►
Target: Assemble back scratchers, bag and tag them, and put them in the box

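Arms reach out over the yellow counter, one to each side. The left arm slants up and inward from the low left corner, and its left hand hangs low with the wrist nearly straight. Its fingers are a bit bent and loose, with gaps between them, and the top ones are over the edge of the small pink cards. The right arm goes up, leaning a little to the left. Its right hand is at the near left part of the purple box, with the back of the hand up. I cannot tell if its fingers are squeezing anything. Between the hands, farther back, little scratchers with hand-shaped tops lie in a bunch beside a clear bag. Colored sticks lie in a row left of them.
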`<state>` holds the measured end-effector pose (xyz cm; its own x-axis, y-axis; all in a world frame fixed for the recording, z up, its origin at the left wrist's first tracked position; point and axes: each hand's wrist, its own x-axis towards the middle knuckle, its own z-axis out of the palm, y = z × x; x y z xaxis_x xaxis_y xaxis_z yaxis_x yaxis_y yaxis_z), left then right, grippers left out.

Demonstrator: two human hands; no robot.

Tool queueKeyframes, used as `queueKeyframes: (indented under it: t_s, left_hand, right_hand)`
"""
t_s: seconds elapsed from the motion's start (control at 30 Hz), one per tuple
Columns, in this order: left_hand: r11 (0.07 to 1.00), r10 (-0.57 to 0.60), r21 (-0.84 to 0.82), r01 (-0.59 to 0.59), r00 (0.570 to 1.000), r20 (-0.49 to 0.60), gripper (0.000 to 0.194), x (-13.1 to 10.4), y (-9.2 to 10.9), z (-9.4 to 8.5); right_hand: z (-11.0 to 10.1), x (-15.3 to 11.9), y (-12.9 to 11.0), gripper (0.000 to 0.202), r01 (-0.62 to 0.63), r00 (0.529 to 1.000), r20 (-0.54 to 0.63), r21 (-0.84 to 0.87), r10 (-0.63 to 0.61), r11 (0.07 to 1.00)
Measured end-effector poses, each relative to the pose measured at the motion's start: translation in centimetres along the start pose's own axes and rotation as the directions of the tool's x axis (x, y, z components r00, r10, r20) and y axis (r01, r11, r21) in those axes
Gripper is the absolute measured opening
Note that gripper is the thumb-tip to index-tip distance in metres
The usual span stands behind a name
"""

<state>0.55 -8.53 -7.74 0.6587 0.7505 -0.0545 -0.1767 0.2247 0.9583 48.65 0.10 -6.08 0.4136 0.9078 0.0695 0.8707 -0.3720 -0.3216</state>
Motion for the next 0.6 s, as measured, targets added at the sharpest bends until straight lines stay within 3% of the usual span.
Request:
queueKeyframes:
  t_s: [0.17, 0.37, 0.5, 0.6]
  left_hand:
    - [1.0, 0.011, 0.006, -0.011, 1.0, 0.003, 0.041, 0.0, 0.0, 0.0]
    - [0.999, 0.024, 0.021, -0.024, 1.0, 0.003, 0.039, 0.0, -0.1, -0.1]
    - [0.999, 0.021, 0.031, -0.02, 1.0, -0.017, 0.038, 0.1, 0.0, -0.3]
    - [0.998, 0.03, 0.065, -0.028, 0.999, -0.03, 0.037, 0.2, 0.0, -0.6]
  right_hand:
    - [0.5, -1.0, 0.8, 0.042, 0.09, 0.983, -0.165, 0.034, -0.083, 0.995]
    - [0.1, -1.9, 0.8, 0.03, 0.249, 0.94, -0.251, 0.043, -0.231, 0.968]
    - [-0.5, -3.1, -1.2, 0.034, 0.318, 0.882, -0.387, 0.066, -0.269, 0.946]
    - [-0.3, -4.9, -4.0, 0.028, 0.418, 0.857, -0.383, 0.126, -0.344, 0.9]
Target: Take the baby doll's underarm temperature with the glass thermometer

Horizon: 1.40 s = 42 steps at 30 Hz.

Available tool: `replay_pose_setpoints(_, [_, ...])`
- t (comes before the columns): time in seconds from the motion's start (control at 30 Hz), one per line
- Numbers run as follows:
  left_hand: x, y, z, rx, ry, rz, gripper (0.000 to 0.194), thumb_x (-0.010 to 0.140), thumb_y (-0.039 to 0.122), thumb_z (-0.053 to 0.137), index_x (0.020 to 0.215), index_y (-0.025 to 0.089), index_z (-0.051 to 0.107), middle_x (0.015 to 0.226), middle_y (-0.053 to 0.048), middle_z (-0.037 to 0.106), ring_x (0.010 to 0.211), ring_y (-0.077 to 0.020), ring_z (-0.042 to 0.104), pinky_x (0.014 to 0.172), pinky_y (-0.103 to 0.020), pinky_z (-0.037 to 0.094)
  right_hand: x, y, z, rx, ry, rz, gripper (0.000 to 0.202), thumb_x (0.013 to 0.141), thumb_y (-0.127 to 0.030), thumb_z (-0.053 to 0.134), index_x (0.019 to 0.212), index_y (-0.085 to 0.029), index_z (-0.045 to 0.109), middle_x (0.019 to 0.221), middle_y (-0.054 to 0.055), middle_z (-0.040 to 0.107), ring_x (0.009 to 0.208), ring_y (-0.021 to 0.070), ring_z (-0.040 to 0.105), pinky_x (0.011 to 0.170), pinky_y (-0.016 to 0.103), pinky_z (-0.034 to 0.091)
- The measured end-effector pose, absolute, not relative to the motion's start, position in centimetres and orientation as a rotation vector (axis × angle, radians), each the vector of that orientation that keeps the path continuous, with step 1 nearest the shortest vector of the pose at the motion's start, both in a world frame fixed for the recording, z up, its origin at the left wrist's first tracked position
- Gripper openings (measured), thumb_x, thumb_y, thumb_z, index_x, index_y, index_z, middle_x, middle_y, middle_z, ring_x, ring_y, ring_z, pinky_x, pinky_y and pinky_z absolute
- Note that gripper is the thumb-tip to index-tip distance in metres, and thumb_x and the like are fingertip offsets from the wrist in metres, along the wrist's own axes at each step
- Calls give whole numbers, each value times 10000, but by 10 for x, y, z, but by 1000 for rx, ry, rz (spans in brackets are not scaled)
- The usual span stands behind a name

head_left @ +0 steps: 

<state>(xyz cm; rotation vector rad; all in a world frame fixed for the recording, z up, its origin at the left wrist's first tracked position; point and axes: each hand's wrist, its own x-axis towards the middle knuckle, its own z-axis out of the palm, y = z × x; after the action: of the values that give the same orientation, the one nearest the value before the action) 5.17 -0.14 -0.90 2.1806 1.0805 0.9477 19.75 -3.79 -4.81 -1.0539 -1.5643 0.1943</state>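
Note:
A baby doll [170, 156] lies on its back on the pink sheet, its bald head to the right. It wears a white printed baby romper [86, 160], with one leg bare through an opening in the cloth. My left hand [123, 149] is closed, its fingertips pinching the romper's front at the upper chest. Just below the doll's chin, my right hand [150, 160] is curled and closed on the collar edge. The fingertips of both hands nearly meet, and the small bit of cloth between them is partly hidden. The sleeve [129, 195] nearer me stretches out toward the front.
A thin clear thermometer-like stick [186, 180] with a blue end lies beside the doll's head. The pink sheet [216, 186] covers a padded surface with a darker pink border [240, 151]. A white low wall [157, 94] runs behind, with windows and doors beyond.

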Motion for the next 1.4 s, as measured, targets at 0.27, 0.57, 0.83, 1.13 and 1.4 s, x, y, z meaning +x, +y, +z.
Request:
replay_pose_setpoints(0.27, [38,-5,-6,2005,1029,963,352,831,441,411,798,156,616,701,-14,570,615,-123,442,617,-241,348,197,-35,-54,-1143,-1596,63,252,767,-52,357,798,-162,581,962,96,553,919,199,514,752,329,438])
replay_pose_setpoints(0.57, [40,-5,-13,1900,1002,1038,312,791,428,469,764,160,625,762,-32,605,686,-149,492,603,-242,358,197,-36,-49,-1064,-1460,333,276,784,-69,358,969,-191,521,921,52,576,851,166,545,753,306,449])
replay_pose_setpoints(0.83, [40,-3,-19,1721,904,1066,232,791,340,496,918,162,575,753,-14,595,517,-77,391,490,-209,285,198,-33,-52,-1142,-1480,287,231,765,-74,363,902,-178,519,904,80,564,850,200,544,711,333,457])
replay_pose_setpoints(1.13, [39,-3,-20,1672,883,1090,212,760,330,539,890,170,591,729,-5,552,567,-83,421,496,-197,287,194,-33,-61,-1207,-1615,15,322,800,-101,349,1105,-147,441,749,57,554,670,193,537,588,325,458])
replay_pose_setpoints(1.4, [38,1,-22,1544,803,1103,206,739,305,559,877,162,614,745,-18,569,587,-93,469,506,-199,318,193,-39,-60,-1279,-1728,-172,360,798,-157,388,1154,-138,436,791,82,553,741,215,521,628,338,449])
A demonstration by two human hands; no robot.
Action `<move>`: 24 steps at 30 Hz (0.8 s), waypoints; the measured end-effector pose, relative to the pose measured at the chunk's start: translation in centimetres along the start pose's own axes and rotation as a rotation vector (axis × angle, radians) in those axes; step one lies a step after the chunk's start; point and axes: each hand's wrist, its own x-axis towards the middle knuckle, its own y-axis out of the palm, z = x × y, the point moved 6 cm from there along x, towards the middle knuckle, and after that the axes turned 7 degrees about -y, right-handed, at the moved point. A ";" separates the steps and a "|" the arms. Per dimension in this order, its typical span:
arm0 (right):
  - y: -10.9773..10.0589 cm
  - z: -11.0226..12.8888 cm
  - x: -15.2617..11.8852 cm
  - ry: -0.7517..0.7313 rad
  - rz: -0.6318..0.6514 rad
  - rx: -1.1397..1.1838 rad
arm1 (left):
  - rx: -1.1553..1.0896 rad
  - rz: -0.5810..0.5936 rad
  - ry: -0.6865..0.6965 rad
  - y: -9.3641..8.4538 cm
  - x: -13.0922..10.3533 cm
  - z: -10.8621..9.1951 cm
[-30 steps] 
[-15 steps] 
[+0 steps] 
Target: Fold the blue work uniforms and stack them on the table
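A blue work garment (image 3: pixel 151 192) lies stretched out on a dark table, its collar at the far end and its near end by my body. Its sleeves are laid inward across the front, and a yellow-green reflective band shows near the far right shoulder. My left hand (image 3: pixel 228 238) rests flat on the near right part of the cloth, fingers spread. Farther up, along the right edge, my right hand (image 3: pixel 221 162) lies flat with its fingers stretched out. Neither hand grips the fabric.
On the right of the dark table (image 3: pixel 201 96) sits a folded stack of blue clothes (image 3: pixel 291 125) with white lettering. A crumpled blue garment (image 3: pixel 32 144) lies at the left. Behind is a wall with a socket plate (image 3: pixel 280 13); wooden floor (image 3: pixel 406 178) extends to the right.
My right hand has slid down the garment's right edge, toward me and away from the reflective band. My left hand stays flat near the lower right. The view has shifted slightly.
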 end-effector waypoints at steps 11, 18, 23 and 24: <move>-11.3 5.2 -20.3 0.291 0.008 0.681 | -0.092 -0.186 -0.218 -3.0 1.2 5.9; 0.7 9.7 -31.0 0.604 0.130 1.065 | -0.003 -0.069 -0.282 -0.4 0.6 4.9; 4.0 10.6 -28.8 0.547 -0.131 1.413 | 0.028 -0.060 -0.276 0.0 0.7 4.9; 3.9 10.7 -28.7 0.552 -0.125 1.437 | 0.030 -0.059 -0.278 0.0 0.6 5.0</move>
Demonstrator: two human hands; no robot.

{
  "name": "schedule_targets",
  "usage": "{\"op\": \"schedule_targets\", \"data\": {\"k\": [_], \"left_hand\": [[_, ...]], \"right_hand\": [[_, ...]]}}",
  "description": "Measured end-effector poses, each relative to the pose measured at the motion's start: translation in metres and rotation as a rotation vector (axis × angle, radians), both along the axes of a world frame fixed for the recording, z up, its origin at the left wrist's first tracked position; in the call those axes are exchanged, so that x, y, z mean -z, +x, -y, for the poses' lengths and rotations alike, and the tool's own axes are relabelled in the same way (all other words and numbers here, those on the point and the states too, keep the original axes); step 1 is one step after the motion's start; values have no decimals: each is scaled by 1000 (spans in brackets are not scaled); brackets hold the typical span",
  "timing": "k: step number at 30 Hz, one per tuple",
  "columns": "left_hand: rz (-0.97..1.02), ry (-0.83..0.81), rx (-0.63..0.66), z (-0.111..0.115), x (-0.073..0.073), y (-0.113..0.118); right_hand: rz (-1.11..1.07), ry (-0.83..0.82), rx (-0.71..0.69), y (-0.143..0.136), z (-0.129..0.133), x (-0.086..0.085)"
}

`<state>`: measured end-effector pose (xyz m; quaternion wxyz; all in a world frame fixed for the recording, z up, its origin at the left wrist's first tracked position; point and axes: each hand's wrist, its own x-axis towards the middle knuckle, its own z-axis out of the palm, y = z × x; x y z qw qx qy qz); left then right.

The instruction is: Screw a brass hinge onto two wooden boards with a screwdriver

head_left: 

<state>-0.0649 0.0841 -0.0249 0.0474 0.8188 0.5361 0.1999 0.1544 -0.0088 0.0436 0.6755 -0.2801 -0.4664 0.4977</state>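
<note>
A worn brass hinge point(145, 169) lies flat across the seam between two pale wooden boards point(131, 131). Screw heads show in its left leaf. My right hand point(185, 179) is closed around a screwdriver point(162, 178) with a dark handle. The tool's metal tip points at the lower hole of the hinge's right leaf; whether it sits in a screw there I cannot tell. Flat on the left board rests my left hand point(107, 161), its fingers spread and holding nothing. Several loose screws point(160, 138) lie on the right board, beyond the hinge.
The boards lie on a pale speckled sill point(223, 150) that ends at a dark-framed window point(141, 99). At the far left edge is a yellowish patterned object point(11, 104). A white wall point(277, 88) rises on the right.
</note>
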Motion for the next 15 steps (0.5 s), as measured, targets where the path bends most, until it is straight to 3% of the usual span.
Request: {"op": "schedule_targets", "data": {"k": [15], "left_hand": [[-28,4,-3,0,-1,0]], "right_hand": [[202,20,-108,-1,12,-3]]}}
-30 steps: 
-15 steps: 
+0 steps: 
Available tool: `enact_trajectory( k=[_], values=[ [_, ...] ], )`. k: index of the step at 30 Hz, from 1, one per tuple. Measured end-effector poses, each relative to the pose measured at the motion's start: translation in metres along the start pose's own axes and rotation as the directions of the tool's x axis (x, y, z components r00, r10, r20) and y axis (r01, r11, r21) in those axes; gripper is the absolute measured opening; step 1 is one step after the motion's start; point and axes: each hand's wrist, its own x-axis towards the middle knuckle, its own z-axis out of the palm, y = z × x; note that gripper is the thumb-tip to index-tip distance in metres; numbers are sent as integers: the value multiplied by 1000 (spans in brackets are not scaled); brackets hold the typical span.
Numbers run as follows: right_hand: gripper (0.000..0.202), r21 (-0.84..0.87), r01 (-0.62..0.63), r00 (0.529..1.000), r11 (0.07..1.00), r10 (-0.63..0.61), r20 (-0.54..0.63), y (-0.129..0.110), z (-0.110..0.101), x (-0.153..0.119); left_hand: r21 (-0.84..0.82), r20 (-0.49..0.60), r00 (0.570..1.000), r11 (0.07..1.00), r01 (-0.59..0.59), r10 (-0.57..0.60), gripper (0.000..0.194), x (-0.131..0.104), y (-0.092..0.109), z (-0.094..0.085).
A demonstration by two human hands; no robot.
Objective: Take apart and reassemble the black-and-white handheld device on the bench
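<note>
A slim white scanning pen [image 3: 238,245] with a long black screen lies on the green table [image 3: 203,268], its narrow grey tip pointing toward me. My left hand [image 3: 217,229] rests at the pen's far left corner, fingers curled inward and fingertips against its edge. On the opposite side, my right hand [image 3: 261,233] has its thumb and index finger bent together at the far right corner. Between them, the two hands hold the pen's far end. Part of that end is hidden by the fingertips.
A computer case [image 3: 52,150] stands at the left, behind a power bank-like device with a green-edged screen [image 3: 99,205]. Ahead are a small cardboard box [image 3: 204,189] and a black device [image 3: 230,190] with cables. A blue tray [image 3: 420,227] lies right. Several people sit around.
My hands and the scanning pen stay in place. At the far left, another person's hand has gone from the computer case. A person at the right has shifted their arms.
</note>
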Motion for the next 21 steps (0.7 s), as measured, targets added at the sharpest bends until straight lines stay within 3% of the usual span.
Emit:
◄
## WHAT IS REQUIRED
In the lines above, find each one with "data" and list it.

## EXPECTED ANSWER
  "usage": "{\"op\": \"schedule_targets\", \"data\": {\"k\": [_], \"left_hand\": [[_, ...]], \"right_hand\": [[_, ...]]}}",
Request: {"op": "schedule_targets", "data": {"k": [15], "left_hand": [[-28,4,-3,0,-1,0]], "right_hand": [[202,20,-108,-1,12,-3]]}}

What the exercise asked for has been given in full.